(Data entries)
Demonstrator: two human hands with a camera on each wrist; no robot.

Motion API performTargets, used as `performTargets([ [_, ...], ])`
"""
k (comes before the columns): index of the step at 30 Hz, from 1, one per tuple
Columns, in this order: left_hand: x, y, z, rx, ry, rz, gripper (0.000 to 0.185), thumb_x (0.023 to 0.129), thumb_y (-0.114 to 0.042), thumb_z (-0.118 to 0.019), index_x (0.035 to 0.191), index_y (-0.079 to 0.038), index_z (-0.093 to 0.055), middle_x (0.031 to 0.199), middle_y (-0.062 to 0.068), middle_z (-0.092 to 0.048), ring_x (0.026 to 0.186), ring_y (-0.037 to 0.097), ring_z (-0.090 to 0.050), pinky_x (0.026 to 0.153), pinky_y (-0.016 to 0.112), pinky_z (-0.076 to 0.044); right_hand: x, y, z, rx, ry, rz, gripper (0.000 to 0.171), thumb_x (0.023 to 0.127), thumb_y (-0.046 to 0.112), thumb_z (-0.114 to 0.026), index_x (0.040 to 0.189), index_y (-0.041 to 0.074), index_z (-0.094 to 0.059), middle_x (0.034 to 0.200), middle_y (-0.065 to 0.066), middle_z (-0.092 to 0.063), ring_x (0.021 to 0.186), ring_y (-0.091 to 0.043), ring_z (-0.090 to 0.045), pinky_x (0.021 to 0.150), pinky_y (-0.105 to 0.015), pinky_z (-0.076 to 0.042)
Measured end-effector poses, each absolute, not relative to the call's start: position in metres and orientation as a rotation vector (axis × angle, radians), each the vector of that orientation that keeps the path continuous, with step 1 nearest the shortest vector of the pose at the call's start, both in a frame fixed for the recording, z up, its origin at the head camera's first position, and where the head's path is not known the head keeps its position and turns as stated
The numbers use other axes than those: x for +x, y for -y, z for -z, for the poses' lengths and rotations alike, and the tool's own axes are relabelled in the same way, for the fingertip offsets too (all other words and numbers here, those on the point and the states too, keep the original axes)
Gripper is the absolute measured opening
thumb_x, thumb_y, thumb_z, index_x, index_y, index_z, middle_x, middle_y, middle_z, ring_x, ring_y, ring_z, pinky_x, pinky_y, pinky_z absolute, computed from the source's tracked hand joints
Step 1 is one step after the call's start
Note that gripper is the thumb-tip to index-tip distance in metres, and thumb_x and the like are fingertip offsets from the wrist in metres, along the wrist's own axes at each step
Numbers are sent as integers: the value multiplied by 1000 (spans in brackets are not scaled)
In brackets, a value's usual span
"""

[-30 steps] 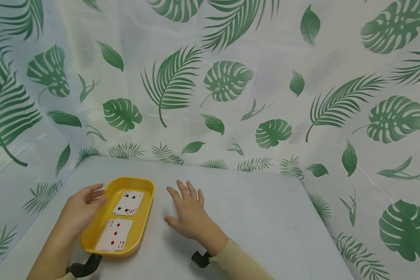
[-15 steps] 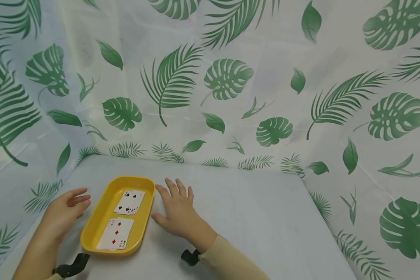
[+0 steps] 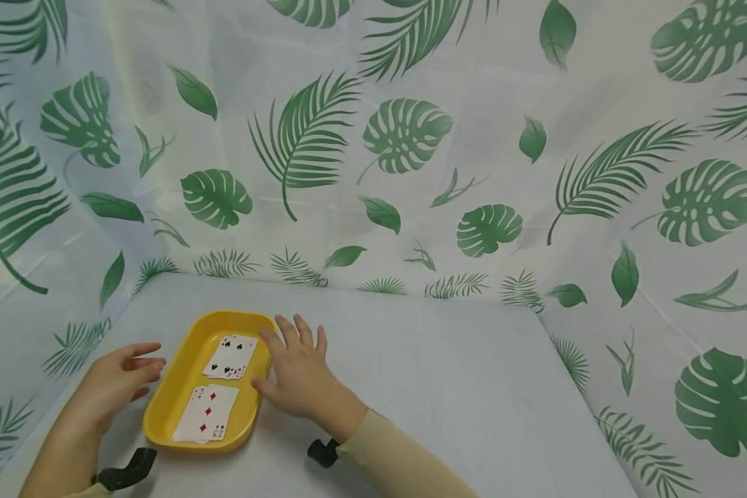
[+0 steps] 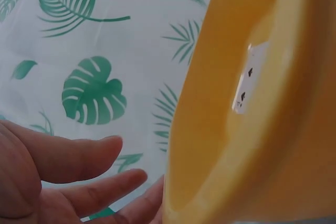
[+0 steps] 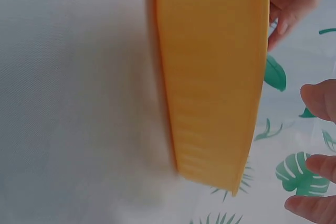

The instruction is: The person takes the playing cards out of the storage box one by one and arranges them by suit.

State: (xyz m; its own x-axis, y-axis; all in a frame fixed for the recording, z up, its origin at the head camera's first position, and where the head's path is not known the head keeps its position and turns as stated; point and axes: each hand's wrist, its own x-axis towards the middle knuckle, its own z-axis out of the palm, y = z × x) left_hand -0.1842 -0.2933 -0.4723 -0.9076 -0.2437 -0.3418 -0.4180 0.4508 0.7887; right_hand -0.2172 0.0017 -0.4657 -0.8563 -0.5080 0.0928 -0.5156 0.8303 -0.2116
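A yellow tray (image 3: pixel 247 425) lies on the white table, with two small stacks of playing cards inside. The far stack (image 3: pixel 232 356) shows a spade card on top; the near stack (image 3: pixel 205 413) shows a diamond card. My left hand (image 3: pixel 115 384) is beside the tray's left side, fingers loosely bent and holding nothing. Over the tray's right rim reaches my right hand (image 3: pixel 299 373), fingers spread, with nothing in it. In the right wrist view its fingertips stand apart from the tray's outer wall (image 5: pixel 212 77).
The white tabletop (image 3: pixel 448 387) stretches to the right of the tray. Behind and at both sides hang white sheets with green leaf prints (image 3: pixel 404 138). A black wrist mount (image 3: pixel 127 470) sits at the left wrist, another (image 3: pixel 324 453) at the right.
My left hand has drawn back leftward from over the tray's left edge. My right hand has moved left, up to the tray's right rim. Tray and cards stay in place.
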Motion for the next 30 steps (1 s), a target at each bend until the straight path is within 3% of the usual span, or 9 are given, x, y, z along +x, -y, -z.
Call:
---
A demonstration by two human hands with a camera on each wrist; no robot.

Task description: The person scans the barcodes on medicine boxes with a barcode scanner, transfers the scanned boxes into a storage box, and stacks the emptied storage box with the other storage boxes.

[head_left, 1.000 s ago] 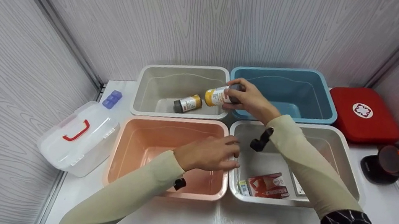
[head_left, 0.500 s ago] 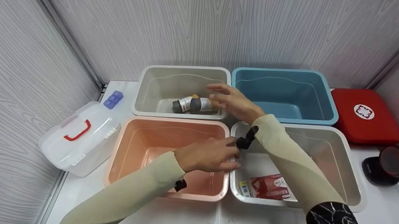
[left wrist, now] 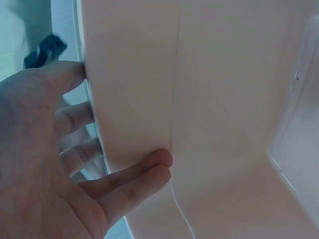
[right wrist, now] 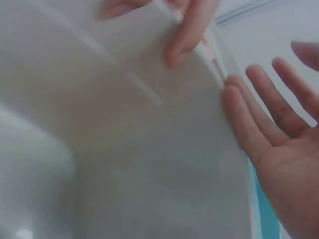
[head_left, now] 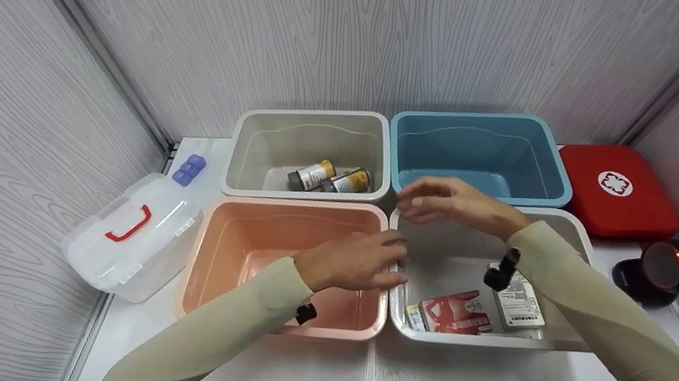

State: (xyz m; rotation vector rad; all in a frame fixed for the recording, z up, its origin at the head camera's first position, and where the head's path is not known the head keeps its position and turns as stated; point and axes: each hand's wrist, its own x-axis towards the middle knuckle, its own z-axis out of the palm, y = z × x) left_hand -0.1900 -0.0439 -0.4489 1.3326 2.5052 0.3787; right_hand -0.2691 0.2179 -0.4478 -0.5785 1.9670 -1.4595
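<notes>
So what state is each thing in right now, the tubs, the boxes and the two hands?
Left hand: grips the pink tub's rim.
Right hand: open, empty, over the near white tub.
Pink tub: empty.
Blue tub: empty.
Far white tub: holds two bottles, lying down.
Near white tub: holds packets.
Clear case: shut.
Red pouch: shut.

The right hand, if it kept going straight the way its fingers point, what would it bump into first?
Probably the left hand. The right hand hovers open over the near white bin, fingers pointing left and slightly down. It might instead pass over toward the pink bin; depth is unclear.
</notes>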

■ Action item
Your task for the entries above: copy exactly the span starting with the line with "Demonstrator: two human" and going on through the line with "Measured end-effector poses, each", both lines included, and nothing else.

■ Completed exercise
Demonstrator: two human hands with a camera on each wrist; no robot.

Motion API performTargets, used as `performTargets([ [_, ...], ])`
"""
k (comes before the columns): index of the step at 30 Hz, from 1, one per tuple
Columns, in this order: left_hand: x, y, z, rx, ry, rz, gripper (0.000 to 0.185), thumb_x (0.023 to 0.129), thumb_y (-0.114 to 0.042), thumb_z (-0.118 to 0.019), index_x (0.035 to 0.191), index_y (-0.079 to 0.038), index_z (-0.093 to 0.055), middle_x (0.031 to 0.199), middle_y (-0.062 to 0.068), middle_z (-0.092 to 0.048), ring_x (0.026 to 0.186), ring_y (-0.037 to 0.097), ring_z (-0.090 to 0.050), pinky_x (0.026 to 0.153), pinky_y (-0.016 to 0.112), pinky_z (-0.076 to 0.044); right_hand: x, y, z, rx, ry, rz, gripper (0.000 to 0.171), thumb_x (0.023 to 0.127), thumb_y (-0.046 to 0.112), thumb_z (-0.114 to 0.026), index_x (0.040 to 0.189), index_y (-0.041 to 0.074), index_z (-0.094 to 0.059), middle_x (0.034 to 0.200), middle_y (-0.065 to 0.066), middle_z (-0.092 to 0.063), ring_x (0.021 to 0.186), ring_y (-0.091 to 0.043), ring_z (-0.090 to 0.045), pinky_x (0.021 to 0.150), pinky_y (-0.105 to 0.015), pinky_z (-0.076 to 0.042)
Measured end-effector poses, each absolute, not relative to the call's start: position in metres and orientation as a rotation vector (axis × angle, radians), each the vector of that orientation that keeps the path continuous, with step 1 nearest the shortest vector of the pose at the call's start, both in a frame fixed for the recording, z up, its origin at the head camera's first position, and where the head's path is not known the head keeps its position and turns as stated

The exercise was answered in full.